Re: babblemail on it's way (nm) » James K

Posted by AuntieMel on February 6, 2006, at 17:00:02

In reply to Re: I've struggled with where to put this, posted by James K on February 6, 2006, at 16:14:51

 

Re: I've struggled with where to put this » James K

Posted by ed_uk on February 7, 2006, at 16:17:54

In reply to I've struggled with where to put this, posted by James K on February 5, 2006, at 2:01:50

James,

Have you ever taken Campral?

Ed

 

Re: I've struggled with where to put this » ed_uk

Posted by James K on February 7, 2006, at 18:34:08

In reply to Re: I've struggled with where to put this » James K, posted by ed_uk on February 7, 2006, at 16:17:54

> James,>
> Have you ever taken Campral? >
> Ed

===Yeah, I was taking it a short while back. I was also on Revia (naltrexone) at the same time, and one of them was making me real sick. I discontinued with permission the naltrexone and continued the campral then ran out. A lot of pdoc drama and anger happened and I don't have a prescriber right this second.
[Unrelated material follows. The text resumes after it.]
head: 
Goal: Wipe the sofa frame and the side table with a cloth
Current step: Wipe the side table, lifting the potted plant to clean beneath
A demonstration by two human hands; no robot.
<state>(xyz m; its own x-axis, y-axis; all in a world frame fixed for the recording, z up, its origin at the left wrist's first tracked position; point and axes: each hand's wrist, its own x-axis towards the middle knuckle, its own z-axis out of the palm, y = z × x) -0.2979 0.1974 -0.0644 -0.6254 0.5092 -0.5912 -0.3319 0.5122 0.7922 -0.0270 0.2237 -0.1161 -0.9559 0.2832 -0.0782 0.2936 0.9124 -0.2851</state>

I think it might have helped. I don't like the fact that no one can really tell me what it is or why it might help.

Do you have much info on it, because I would try it again (without the revia).

thanks,
james k

 

Re: I've struggled with where to put this

Posted by ClearSkies on February 7, 2006, at 19:34:53

In reply to Re: I've struggled with where to put this » ed_uk, posted by James K on February 7, 2006, at 18:34:08

I am starting to taper slowly off of Campral after 5 successful months on it. I hadn't tried any other medications for alcoholism, but this broke the cycle of getting drunk.. getting sober... worrying about staying sober... worrying about next drink... etc.

Campral plus outpatient plus therapy equals ClearSkies

 

Re: I've struggled with where to put this » James K

Posted by ed_uk on February 21, 2006, at 15:00:06

In reply to Re: I've struggled with where to put this » ed_uk, posted by James K on February 7, 2006, at 18:34:08

Hi James

Naltrexone often makes people feel sick.

Campral is claimed to work by blocking the effects of certain excitatory amino acid neurotransmitters in the brain. It can be helpful in reducing cravings for alcohol.